The fourth Test match between England and India at Southampton was a bittersweet fixture for Virat Kohli. As a captain, he saw his side's batters fail yet again, with the visitors failing to chase down a target of 245. Though personally, the 29-year-old got runs and was at the forefront of everything good his team did.
Kohli scored 46 in the first innings, and was the second highest run-getter behind Cheteshwar Pujara, who scored a brilliant unbeaten 132. In the second innings, the Indian skipper was the highest scorer with 58. His half century could not help India chase down the target, as they fell short by 60 runs. But his knock helped him create a record.
The 29-year-old became the first Indian to score 4000 runs as skipper in Test. Overall, he is only the 10th player to manage this feat. The list is headed by former South African skipper Graeme Smith, who had scored 8659 runs in 109 matches as captain.
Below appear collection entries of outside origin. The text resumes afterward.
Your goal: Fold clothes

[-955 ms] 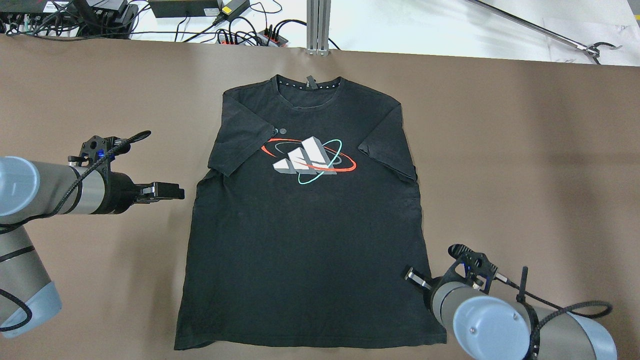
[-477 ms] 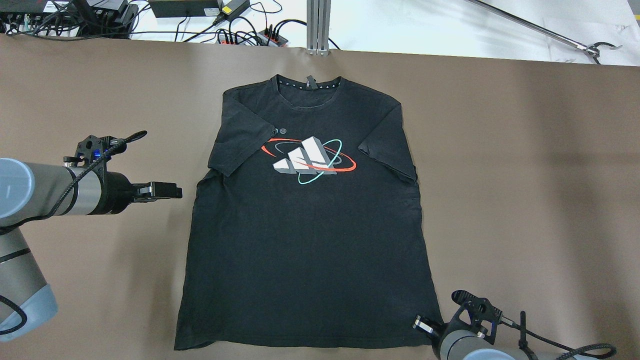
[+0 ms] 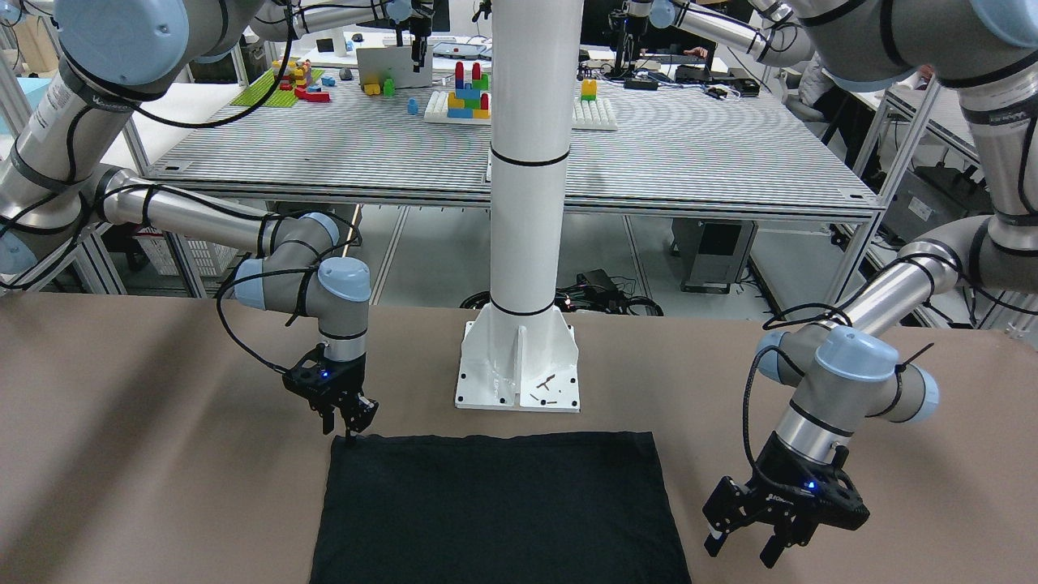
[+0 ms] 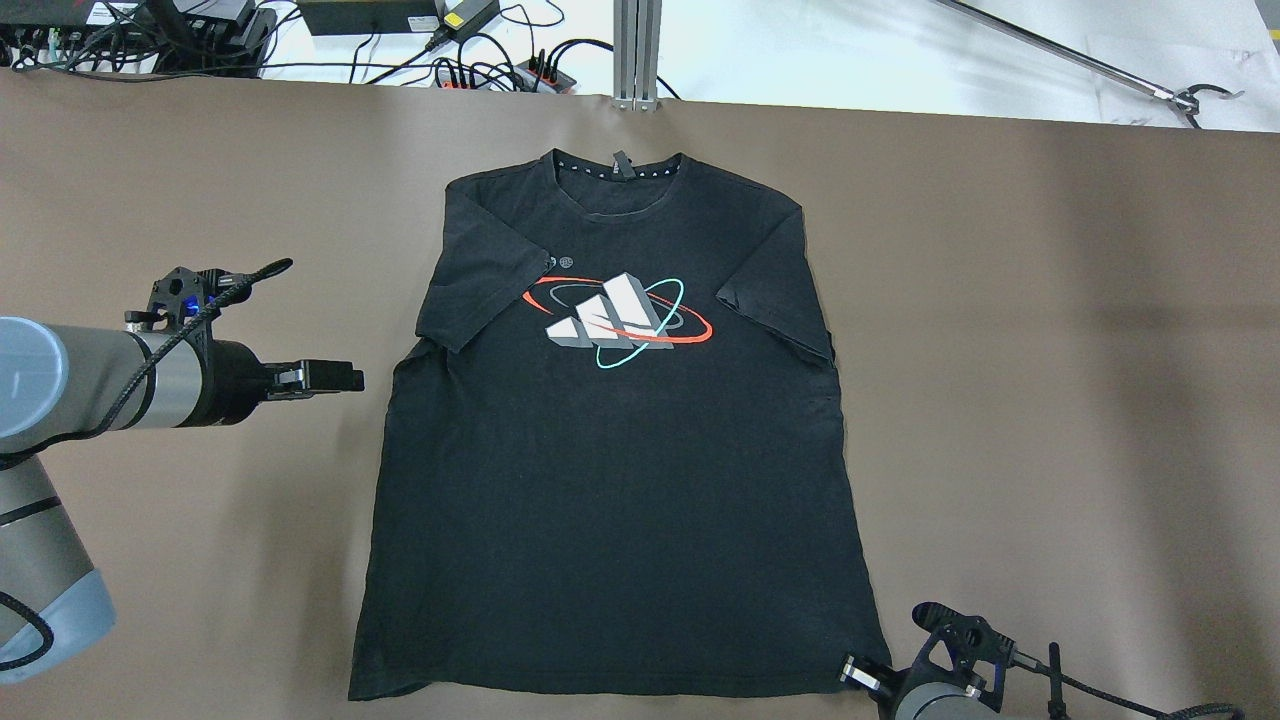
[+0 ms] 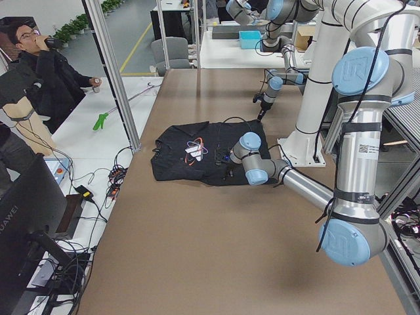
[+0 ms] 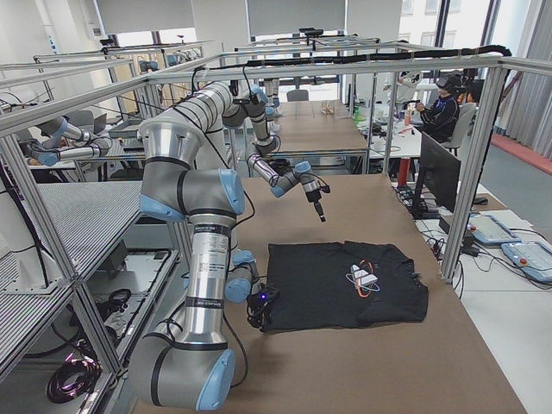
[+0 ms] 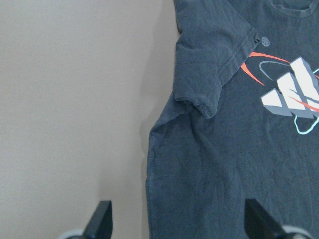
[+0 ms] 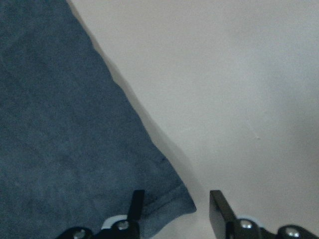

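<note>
The clothes are one black T-shirt (image 4: 620, 480) with a white, red and teal logo on the chest, lying flat and face up, collar at the far side. My left gripper (image 4: 345, 378) hovers open just off the shirt's left edge, below the sleeve; the left wrist view shows its fingers (image 7: 102, 221) wide apart over that edge of the shirt (image 7: 224, 149). My right gripper (image 3: 350, 422) stands open at the near right hem corner. In the right wrist view its fingertips (image 8: 217, 206) straddle that corner of the shirt (image 8: 60, 124).
The white pillar's base plate (image 3: 519, 365) stands just behind the hem. Cables and power strips (image 4: 480, 70), a metal post (image 4: 637, 50) and a grabber tool (image 4: 1100, 65) lie beyond the table's far edge. A person (image 5: 39, 72) stands past that edge.
My right arm has drawn back along the shirt's right side to the near hem corner. The left arm has shifted slightly left. The shirt has not moved.
</note>
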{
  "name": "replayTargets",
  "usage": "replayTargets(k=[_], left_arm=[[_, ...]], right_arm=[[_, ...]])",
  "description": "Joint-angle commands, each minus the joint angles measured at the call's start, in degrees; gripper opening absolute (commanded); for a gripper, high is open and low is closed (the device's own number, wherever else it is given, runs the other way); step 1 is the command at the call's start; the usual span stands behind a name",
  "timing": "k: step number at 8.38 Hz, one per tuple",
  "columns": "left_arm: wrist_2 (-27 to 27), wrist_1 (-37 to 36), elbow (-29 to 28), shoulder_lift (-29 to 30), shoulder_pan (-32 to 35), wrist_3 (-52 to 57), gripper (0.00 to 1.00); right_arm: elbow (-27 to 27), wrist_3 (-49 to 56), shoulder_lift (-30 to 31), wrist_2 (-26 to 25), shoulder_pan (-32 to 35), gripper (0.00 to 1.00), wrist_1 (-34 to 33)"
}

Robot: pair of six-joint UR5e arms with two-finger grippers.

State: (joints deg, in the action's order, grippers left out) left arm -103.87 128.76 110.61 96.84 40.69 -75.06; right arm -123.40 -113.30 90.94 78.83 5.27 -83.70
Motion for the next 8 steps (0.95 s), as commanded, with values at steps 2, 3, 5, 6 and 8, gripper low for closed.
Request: replayTargets(k=[2,3,5,6,8], left_arm=[[0.86,0.0,-0.04,0.37,-0.35,0.0,0.93],[1.47,0.0,-0.04,0.46,-0.53,0.09,0.93],[3.31,-0.09,-0.04,0.63,-1.75,0.0,0.93],[4.45,-0.09,-0.04,0.63,-2.54,0.09,0.93],[5.95,-0.09,-0.04,0.98,-3.51,0.0,0.93]], right_arm=[[1.14,0.36,0.02,0.01,0.18,0.51,4.84],[1.93,0.36,0.02,0.1,0.27,0.49,7.13],[1.94,3.49,0.81,0.1,0.79,0.49,8.03],[1.94,4.65,1.42,0.1,0.71,0.49,8.03],[1.15,7.29,2.74,0.54,1.23,0.49,8.03]])
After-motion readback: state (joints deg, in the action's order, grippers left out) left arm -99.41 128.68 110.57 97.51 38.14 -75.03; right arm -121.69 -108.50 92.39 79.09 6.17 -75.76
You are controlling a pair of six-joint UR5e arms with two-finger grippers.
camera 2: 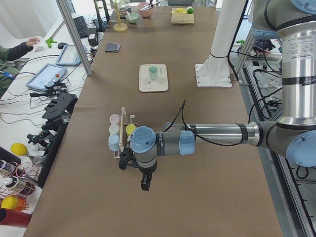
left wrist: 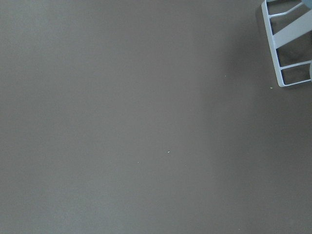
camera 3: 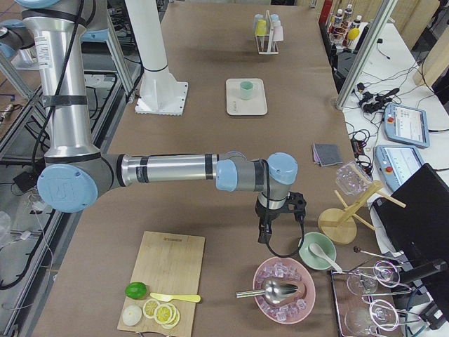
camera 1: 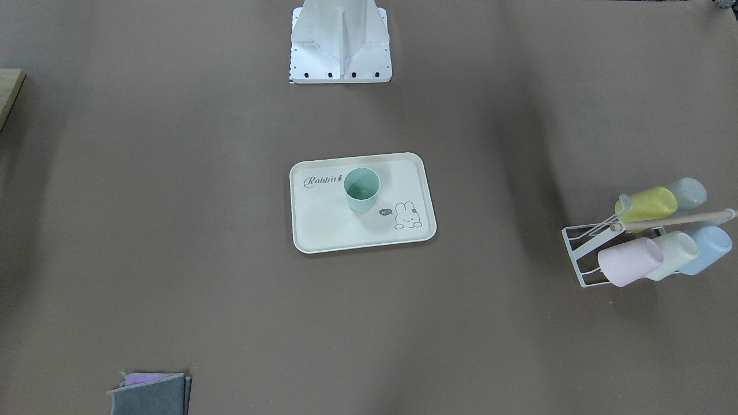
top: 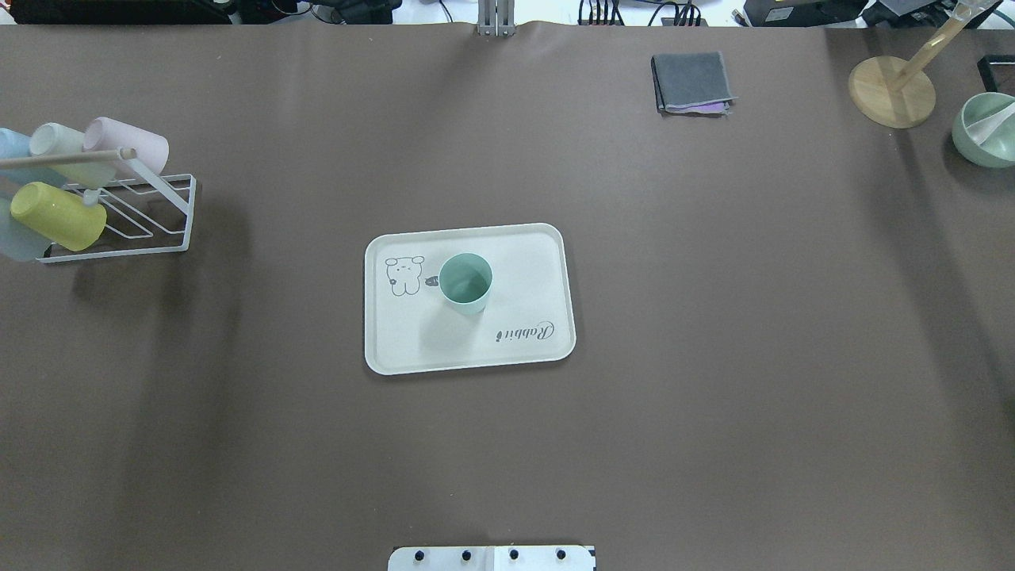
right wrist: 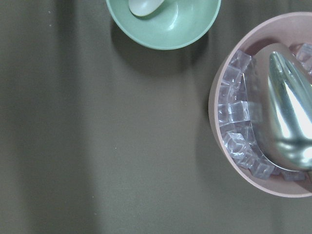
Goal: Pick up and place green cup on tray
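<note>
The green cup (camera 1: 361,189) stands upright on the cream tray (camera 1: 328,230) at the middle of the table, between the "Rabbit" script and the rabbit drawing. Cup (top: 465,283) and tray (top: 412,349) also show in the overhead view. Neither gripper is near them. My left gripper (camera 2: 143,185) hangs over bare table beside the cup rack, seen only in the exterior left view. My right gripper (camera 3: 263,235) hangs near the bowls at the table's other end, seen only in the exterior right view. I cannot tell whether either is open or shut.
A white wire rack (top: 158,230) holds several pastel cups on the robot's left. A folded grey cloth (top: 691,82), a wooden stand (top: 892,91) and a green bowl (top: 983,131) are at the far right. A pink bowl of ice (right wrist: 243,141) lies under the right wrist.
</note>
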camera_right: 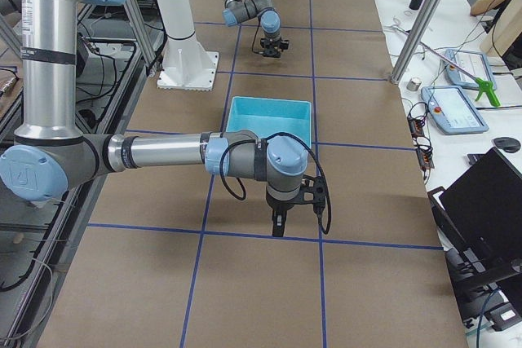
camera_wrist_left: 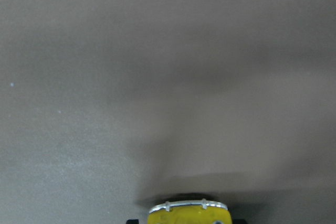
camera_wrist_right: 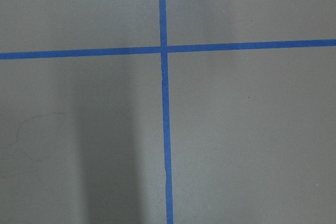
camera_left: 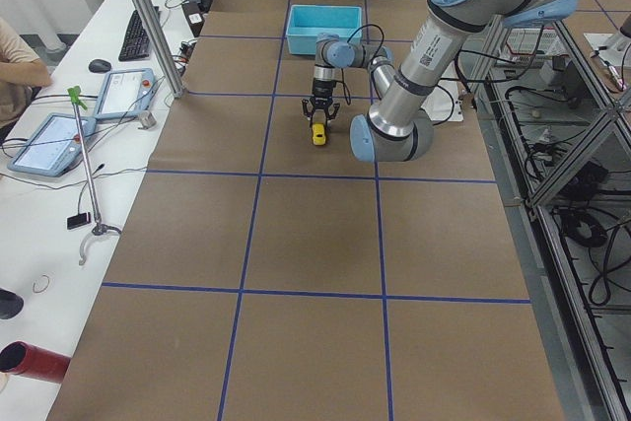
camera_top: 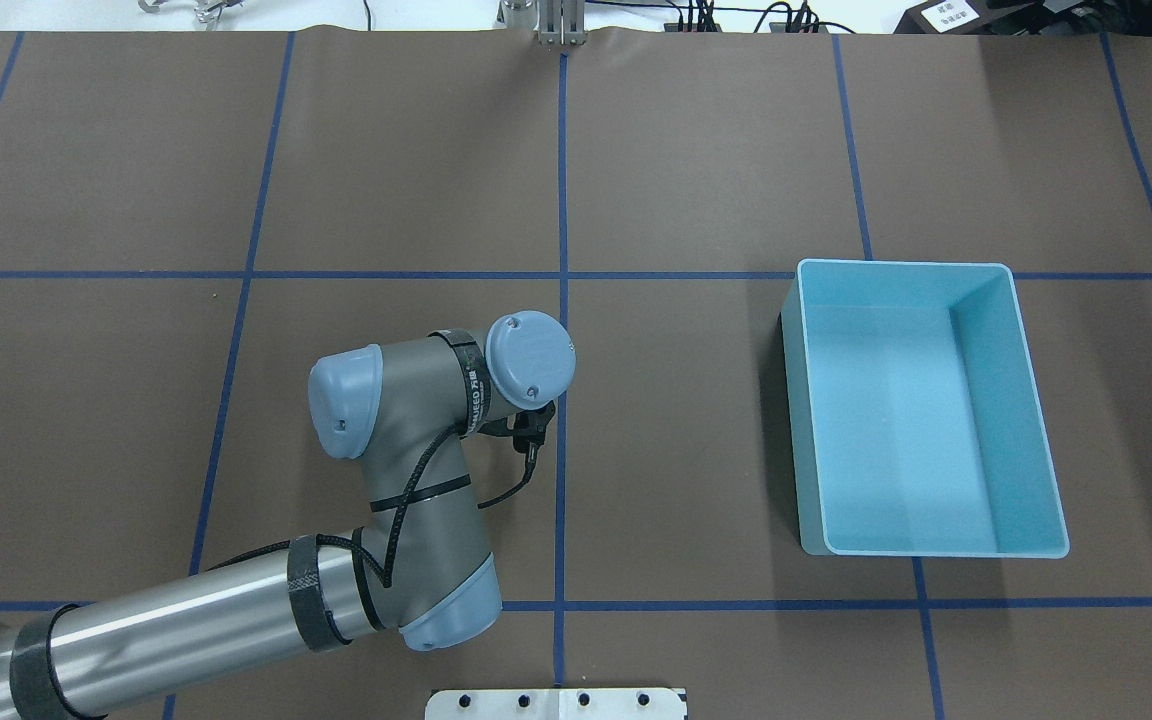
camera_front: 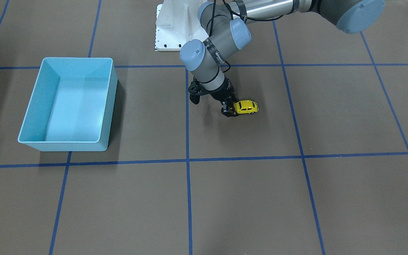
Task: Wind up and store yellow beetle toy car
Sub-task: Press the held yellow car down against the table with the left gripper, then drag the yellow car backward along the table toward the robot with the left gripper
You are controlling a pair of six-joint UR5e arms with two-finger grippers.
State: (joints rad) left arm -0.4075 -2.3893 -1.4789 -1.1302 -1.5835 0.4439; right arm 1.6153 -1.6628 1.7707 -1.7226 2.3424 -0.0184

This wasn't the only feat achieved by Kohli during the match. The Indian skipper, batting in his 120th innings, became the second fastest Indian to reach the 6000-run mark, just behind Sunil Gavaskar, who achieved the feat in 115 innings. Overall, Kohli stands eighth in the all-time list, which is headed by Sir Don Bradman, who accomplished this achievement in a mere 68 innings.
While personal records would have made Kohli happy, his team's performance would have surely gotten him angry. For most parts of the fourth Test, it seemed Kohli and his men will come out on the triumphant side.
Having trailed the series 2-0 after Lord's debacle, India roared back into the reckoning with a convincing win at Trent Bridge. And their hard work looked certain to yield results at Southampton.
In the first four days and two session of cricket action, the visitors were well ahead of the hosts, and by the post-Tea session, only needed 118 more runs to make the series 2-2. It seemed destined that the fifth Test at Oval will be the decider in what has been an action-packed month of 5-day cricket. But, it wasn't to be! Having dominated almost each of the 11 sessions, India exploded in the final session on Day Four, and handed the victory to England.